From New York to Hawaii and from Florida to Oregon, new teachers as well as teachers returning to the competition for a second or third year provided us with evaluations that proved thoughtful, as well as thought-provoking.
Teachers who participated in the 2001-2002 Internet Science and Technology Fair (ISTF) understand that integrating the use of computers and the information available on the Internet into their curricula will help better prepare their students for the future. They took the time to explore the ISTF website and determine how the competition could be used to stretch their students' imaginations and provide them with alternative methods of learning, not only about science and technology, but also about the skills that will be needed in tomorrow's workplace. Their willingness to explore options in learning shows that these teachers are educational innovators. As one teacher put it:
"It sounded different from the traditional science fair and our principal really wants our school to participate in community activities. I felt it would be a unique opportunity since it sounded like not many people had a chance to participate. I enjoy doing things that other teachers are not [doing], it keeps my job exciting and new."
Again, the Office of Special Programs, administrator of the ISTF, wanted to know what teachers who participated in the Internet Science and Technology Fair (ISTF) thought about the program in its entirety. Here is a brief look at some of the information we gathered.
The ISTF staff was not surprised by the numerous ways the ISTF was incorporated into the school curriculum. Many teachers used it as a classroom project-and the split was fairly evenly divided between science teachers (21%) and technology teachers (17%) or both working together (17%). But almost 45% of the teams pursued the ISTF as an outside project or extracurricular activity. Often students who participated in this manner were graded or given extra credit for their efforts. Furthermore, the student teams shared this online experience with their parents, other students and the community at large. One teacher used the project in his Authentic Research Program while another used it in the Interdisciplinary Gifted Curriculum. The many different ways the ISTF was used either in or outside the classroom show that the program is a viable learning tool.
On the ISTF website there is a training program for new teachers. Over 76% of the teachers involved in this year's competition took advantage of this material. While many teachers found the teacher training site a helpful tool, it received mixed reviews ranging from comments like "difficult to find," "hard to follow," and "not enough information" to "quite beneficial," very helpful," and "very comprehensive."

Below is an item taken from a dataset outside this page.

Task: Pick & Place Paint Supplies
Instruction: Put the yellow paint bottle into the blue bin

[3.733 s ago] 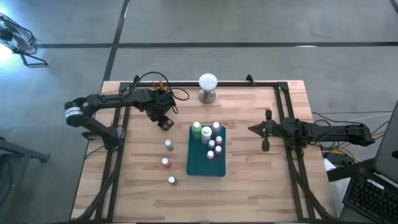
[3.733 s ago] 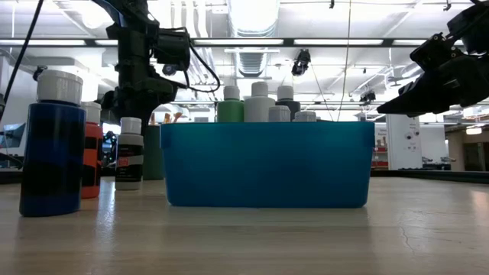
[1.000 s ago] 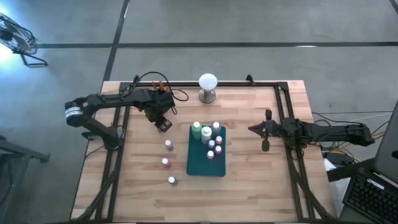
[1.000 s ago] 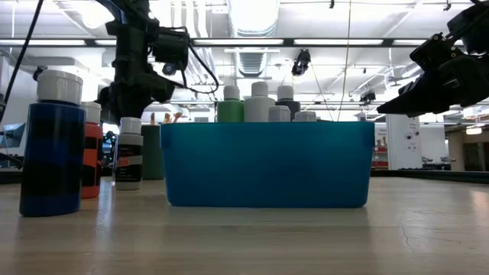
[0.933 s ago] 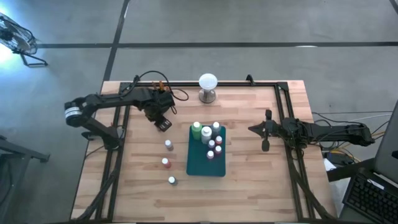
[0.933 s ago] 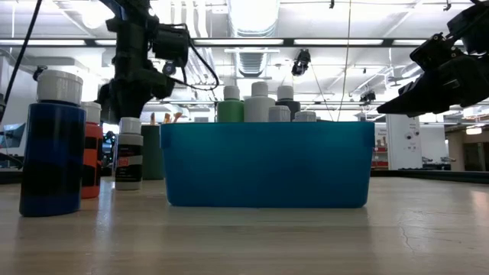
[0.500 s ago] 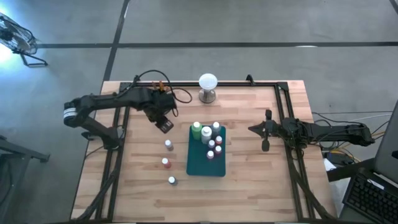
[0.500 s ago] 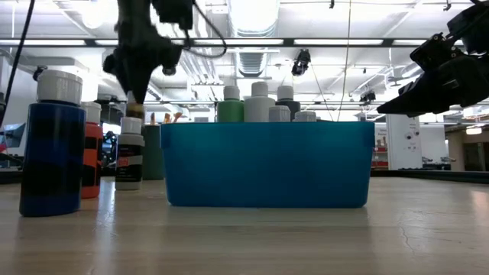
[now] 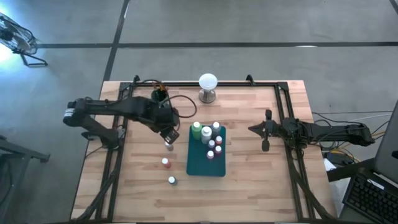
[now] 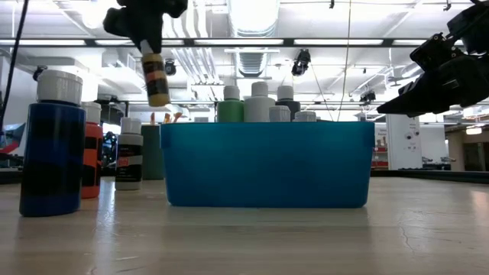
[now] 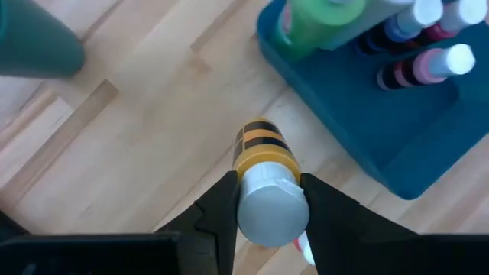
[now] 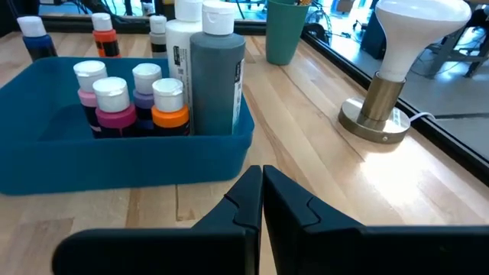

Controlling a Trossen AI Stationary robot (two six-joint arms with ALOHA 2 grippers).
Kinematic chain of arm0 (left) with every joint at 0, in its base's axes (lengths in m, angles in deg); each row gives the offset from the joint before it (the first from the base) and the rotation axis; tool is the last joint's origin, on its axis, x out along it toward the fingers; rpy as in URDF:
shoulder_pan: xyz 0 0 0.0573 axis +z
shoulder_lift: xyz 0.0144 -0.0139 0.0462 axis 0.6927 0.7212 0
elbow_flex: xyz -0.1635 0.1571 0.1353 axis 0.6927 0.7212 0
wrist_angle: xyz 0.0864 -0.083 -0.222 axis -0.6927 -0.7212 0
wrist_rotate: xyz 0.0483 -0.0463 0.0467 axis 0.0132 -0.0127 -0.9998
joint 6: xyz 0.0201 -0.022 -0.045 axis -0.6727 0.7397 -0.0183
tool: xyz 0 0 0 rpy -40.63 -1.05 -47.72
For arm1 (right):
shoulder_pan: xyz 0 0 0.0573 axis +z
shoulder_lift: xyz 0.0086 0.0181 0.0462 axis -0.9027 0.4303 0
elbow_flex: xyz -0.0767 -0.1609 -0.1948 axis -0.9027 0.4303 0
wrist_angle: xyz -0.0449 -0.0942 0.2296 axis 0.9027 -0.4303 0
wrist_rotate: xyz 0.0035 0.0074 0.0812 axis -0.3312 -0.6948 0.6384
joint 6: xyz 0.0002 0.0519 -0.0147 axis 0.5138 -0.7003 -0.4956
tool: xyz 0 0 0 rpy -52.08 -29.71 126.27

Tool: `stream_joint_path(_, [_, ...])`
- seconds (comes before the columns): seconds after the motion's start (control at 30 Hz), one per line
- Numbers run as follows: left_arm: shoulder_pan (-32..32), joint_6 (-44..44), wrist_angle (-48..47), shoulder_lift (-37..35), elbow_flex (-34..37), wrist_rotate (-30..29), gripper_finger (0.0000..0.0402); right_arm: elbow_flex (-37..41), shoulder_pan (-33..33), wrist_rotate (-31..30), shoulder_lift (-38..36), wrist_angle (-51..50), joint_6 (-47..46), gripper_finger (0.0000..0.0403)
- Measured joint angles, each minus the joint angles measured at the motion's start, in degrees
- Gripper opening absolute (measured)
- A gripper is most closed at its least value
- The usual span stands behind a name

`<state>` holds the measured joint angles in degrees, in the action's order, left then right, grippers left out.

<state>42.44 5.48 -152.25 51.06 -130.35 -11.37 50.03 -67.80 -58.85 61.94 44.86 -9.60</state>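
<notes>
Low view shows the yellow-banded bottle (image 10: 157, 78) now lifted off the worktop (image 10: 306, 237), clamped in the left pincer (image 11: 263, 200) beside the teal tray (image 9: 198, 163); placing it inside looks next. Right pincer (image 12: 262, 183) waits, fingers together.

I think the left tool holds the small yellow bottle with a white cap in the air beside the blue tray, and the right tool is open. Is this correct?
Not entirely. The right tool is shut, its fingers pressed together, as the right wrist view shows. The rest stands: the left tool holds the small yellow bottle with a white cap in the air beside the blue tray.
</notes>
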Motion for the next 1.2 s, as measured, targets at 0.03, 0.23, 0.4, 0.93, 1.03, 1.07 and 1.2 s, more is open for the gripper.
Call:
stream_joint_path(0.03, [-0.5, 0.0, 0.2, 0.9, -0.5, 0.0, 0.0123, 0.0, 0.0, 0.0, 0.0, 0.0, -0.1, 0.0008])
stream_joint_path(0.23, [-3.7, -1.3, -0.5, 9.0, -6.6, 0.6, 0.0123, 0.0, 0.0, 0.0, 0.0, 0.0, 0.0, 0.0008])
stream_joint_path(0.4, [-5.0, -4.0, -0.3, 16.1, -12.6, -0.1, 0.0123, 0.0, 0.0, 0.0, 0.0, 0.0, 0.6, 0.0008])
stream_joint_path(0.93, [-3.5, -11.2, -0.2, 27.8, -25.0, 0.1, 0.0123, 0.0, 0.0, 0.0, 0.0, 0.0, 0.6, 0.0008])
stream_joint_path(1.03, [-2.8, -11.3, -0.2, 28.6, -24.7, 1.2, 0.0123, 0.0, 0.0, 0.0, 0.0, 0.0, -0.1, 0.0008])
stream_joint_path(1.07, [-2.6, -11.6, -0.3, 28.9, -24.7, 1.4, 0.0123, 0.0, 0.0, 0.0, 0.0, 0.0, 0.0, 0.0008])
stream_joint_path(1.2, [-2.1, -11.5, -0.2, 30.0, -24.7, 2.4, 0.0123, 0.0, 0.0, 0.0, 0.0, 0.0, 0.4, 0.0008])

While one teacher pointed out: "The training was helpful because it gave me some suggestions on how to select a team and then start the initial phases of the project. It also provided me with clear-cut guidelines for the expectations of the project." Another teacher felt: "The training on the website was minimal. I would have liked more information on past projects to prepare myself and the team for the intensity of the commitment."
Suggestions for improvement of the teacher training material included adding more information, easier navigation, and reminders sprinkled throughout the ISTF website of materials included in the training guide. These suggestions are all being examined to see which can be used to help teachers prepare for participation in next year's competition.
Many team members who participated in the 2001-2002 ISTF mentioned the problems associated with time management. In fact, it was the problem most mentioned by teachers in their Final Process Evaluations when discussing the difficulty of various aspects of producing an ISTF project. And just as managing time is so difficult in our personal lives, it spills over into a project such as this. However, one student put it quite succinctly: "Procrastination is fatal (and futile)."
The ISTF competition begins in September and ends in February. We have suggested in materials on the website that teams develop timelines so they know they are on target with their projects. Developing such timelines is one area the ISTF staff will be working on to help teachers and their teams in next year's competition.
Without exception, teachers wanted technical advisors on their teams. This is an integral part of the ISTF concept. Many teachers and students wished for a technical advisor database. While the Program Office would be delighted to have such a database, there are reasons why one does not exist. Perhaps the most important is that ISTF topics are so varied, we never know-until teams enter-what kind of assistance they will need. If a professional registered for such an assignment and then wasn't used, he or she would quickly lose interest in the program.
One suggestion that will be incorporated into the ISTF is the use of multiple technical advisors-especially on the high school level where students go from technical applications to business applications. This is also true in projects that, because they are multifaceted, need opinions from more than one professional.
Technical advisors who found the ISTF to be an interesting experience are encouraged to make themselves available on an on-going basis, and teachers who helped in the technical advisor search can make recommendations for the development of a resource listing. While the ISTF is a challenging and time-consuming activity, an overwhelming 88% of the teachers who participated in the evaluation reported they will be back for the 2002-2003 competition. Furthermore, 90% of the teachers said that they would recommend participation in the ISTF to other teachers.